Final question. Do you know how to do this at the paper level? So, I have a specific work with its work id, e.g. W2010555999 (random number). I'm still struggling to manage to adopt your solution to get all of the citations to the paper.
Thanks in advance!
@trangdata's proposed solution provides, for each year of publication, the total citations received by papers published in that year to date. The information stored by OpenAlex in the count_by_year field, on the other hand, counts how many citations an author has received in that year. The two measures are very different. For example: If author X publishes two articles (Y and Z):
work Y, publication year 2020, Count_by_year: 2020: 2 citations 2021: 20 citations 2022: 35 citations The cited_by_count field will be equal to the sum, 57.
work Z, publication year 2021, Count_by_year: 2021: 3 citations 2022: 8 citations The cited_by_count field will equal the sum, 11.
Now if we calculate the total count_by_year of author X we will have that (considering his two works) he will have been cited: 2 times in 2020 23 times in 2021 43 times in 2020
This is the calculation that OpenAlex performs when it calculates the count_by_year field.
If we use Trang's solution instead, we will get that the count_by_year of author X will be equal to: 2020: 57 2021: 11
Unfortunately, a calculation of the count_by_year vector beyond ten years cannot be easily obtained at present.

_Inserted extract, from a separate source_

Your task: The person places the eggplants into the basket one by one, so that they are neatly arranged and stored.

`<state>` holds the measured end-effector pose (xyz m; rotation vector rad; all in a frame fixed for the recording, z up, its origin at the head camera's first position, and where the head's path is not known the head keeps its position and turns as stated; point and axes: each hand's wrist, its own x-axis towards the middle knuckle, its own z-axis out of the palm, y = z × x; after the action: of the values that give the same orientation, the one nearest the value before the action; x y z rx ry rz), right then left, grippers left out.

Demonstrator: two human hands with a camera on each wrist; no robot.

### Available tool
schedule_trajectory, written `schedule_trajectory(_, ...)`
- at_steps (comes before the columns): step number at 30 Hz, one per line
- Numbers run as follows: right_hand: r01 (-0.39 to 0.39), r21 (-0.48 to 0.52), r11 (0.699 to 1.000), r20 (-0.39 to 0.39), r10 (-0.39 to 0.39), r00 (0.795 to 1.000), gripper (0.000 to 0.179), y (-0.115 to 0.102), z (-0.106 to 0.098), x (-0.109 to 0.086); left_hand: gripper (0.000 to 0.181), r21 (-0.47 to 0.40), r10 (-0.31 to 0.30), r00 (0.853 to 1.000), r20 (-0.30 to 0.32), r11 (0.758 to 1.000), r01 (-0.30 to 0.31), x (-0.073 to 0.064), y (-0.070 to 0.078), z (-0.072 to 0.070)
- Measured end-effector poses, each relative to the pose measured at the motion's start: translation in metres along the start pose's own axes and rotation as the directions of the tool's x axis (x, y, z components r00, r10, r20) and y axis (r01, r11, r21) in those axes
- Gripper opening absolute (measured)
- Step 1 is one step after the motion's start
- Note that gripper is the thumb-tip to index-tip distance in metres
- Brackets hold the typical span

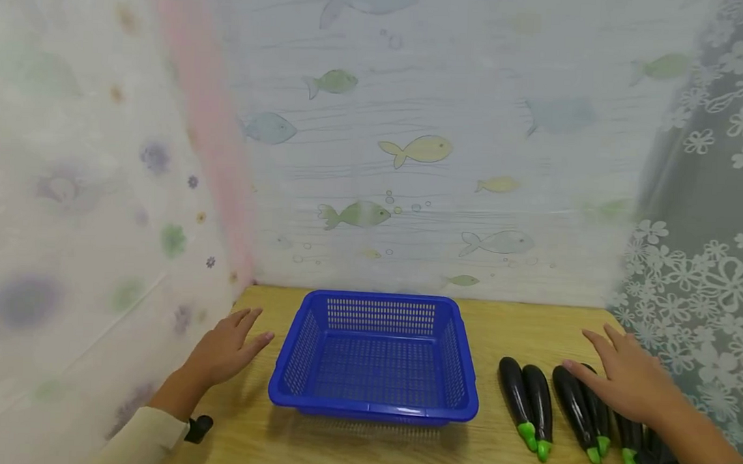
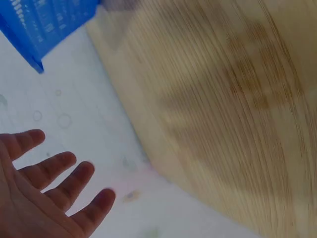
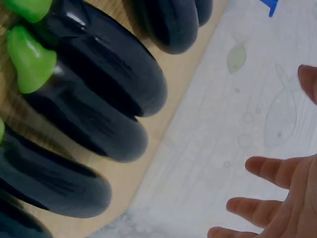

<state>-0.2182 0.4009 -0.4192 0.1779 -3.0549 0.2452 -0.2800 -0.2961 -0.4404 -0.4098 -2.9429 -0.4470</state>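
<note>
A blue plastic basket [image 1: 371,411] with slotted walls stands on the wooden table, with nothing inside it. To its left my left hand [image 1: 227,346] hovers with fingers spread, apart from the basket wall; the left wrist view shows its fingers [image 2: 69,181] holding nothing. On the right side of the table several dark eggplants [image 1: 539,402] with green stems lie in a row, stems toward me. My right hand [image 1: 633,378] is held over the right-hand ones, fingers spread, and hides part of them. In the right wrist view the glossy eggplants [image 3: 94,109] lie apart from the fingers [image 3: 267,171].
The wooden table [image 1: 242,419] ends at a fish-patterned curtain [image 1: 420,247] behind the basket. A flower-patterned sheet [image 1: 100,250] hangs along the left, and a grey floral cloth [image 1: 707,285] on the right. Bare tabletop shows between basket and eggplants.
</note>
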Motion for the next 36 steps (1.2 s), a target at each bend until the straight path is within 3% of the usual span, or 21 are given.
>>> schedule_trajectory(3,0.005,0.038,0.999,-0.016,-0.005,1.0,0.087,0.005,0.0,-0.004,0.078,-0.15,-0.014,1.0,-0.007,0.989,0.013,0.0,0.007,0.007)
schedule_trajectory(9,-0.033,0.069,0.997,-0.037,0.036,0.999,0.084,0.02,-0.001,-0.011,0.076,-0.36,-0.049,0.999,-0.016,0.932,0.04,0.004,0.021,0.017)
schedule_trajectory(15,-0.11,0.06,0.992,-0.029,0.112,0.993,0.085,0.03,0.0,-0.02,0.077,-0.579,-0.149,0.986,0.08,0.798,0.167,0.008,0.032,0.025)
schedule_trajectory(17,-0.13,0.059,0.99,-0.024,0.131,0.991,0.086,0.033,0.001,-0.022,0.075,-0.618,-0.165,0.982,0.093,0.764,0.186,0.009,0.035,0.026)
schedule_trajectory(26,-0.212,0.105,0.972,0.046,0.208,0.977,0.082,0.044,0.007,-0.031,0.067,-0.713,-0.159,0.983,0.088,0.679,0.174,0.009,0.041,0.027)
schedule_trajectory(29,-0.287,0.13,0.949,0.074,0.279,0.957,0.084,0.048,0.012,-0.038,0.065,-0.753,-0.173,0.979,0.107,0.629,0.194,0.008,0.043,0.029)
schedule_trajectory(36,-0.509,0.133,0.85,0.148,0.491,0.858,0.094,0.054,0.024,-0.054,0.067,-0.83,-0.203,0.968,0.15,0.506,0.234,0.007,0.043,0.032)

The only possible, but extremely expensive, solution is to perform an author snowball search and count the works citing author X year by year.

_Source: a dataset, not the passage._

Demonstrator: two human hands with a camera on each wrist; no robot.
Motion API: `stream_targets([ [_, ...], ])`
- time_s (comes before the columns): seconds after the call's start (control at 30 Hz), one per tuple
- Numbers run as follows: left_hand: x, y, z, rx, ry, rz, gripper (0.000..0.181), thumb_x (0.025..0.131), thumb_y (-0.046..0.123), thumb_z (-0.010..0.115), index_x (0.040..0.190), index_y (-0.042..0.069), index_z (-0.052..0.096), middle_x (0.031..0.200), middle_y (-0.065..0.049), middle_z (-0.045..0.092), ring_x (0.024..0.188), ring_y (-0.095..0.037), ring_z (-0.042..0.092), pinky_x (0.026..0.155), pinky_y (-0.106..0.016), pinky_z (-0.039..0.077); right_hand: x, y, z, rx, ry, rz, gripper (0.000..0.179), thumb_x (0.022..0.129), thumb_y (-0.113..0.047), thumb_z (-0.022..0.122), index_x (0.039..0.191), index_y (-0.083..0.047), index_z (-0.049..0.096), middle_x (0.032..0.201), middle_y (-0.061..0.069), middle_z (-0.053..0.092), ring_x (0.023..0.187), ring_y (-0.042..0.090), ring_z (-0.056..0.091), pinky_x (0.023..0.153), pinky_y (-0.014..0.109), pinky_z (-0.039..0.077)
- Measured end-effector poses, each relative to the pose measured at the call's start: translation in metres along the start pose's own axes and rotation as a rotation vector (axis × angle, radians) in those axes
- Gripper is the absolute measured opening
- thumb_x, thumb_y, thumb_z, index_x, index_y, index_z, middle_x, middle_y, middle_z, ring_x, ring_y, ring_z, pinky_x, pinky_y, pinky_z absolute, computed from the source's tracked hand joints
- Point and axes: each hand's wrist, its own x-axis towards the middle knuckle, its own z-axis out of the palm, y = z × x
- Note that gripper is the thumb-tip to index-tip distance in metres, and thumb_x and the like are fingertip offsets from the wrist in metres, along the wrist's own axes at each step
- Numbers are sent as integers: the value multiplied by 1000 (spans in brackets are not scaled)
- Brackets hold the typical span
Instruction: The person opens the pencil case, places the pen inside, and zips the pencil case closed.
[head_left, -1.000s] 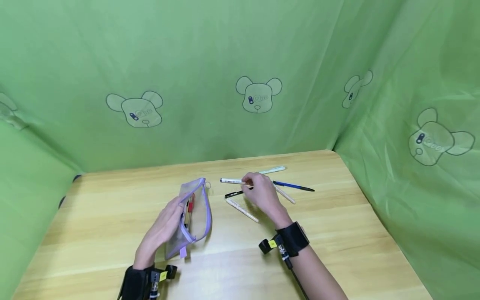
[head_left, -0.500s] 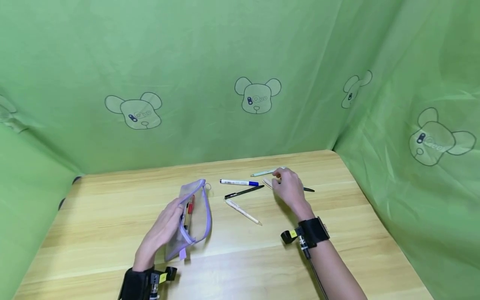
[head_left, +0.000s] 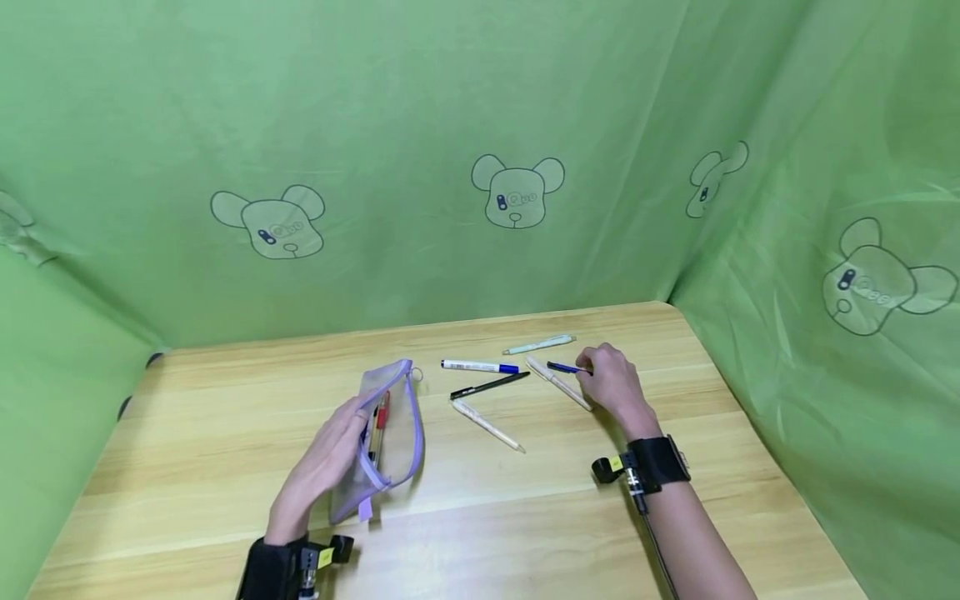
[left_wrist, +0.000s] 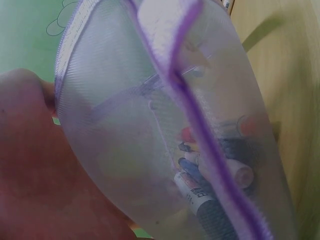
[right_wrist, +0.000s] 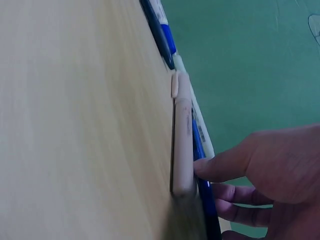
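Note:
My left hand (head_left: 332,443) holds the near-left side of a translucent mesh pencil case (head_left: 407,433) with purple zip edging, its mouth spread apart. Inside lie several pens, among them a red one (head_left: 383,410); through the mesh in the left wrist view a white-and-dark marker (left_wrist: 194,194) shows. On the right, my right hand (head_left: 617,385) pinches a blue pen (head_left: 561,367) between thumb and fingers. The right wrist view has the thumb against this blue pen (right_wrist: 198,137), right beside a pale pink capped pen (right_wrist: 184,145) lying on the table.
Between the hands lie a white marker with blue cap (head_left: 480,366), a black pen (head_left: 489,385) and a cream pen (head_left: 487,426). A mint-green pen (head_left: 538,344) rests farther back on the wooden table (head_left: 480,525). Green curtains (head_left: 405,275) rise behind and beside it.
My right hand has moved rightward from above the white marker, past the pale pink pen, to the blue pen, and now pinches it. The left hand and pencil case have stayed put.

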Motion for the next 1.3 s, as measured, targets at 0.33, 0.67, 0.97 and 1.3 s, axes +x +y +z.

Hi @JeffreySmithA please see @massimoaria's answer above for the difference between what OpenAlex reports as counts_by_year
(number of citations an author gets a year) vs. how my earlier code calculated the number of citations an author gets from publications of a certain year.

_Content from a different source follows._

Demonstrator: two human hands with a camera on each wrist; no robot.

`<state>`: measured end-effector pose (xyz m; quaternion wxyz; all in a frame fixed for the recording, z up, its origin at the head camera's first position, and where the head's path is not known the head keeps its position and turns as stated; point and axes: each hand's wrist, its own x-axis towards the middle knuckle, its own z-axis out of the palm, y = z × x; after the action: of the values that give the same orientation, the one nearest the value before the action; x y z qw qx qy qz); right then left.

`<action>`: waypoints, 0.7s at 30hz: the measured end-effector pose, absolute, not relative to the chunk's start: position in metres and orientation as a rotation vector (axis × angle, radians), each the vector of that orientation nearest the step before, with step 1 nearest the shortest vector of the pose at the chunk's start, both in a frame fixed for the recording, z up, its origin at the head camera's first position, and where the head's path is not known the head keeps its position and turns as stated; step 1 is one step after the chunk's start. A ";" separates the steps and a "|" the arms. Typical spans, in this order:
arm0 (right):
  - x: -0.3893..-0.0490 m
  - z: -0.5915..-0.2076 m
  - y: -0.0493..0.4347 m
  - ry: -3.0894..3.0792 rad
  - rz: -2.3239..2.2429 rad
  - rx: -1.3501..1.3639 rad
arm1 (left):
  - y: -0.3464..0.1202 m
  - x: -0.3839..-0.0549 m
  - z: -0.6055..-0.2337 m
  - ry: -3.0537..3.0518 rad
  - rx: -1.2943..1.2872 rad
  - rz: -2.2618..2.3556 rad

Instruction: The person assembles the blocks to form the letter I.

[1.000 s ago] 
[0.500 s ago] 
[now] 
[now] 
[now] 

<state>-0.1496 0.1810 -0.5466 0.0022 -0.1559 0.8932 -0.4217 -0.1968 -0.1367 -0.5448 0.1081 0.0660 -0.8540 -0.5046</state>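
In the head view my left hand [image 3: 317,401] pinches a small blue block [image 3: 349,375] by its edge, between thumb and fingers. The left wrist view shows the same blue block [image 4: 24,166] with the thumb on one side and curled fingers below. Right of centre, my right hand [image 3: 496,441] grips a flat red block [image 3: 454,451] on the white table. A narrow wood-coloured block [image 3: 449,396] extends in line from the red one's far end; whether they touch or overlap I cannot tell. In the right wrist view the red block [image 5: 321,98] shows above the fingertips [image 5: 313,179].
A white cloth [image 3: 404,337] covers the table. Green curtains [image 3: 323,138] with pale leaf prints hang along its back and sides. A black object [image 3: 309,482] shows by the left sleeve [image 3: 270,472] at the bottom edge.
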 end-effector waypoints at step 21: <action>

That said, if you want to find all works that cite a specific paper, say, W2160237763, you can use the cites
filter then count the number of citations by year:
library(openalexR)
dat2 <- oa_fetch("works", cites = "W2160237763") |>
dplyr::count(publication_year)
dat2
#> # A tibble: 18 × 2
#> publication_year n
#> <int> <int>
#> 1 2005 5
#> 2 2006 5
#> 3 2007 11
#> 4 2008 9
#> 5 2009 6
#> 6 2010 13
#> 7 2011 8
#> 8 2012 12
#> 9 2013 15
#> 10 2014 13
#> 11 2015 11
#> 12 2016 5
#> 13 2017 6
#> 14 2018 8
#> 15 2019 4
#> 16 2020 9
#> 17 2021 6
#> 18 2022 5
Created on 2023-05-09 with reprex v2.0.2
Thank you both very much. Incredibly helpful!
I'm trying to count citations by year for authors and publications for more than 10 years? The count by year only goes up to 10 years. Is there any easy way to do this? Currently, I'm thinking the easiest way may be using the snowball option but I wanted to ask here first.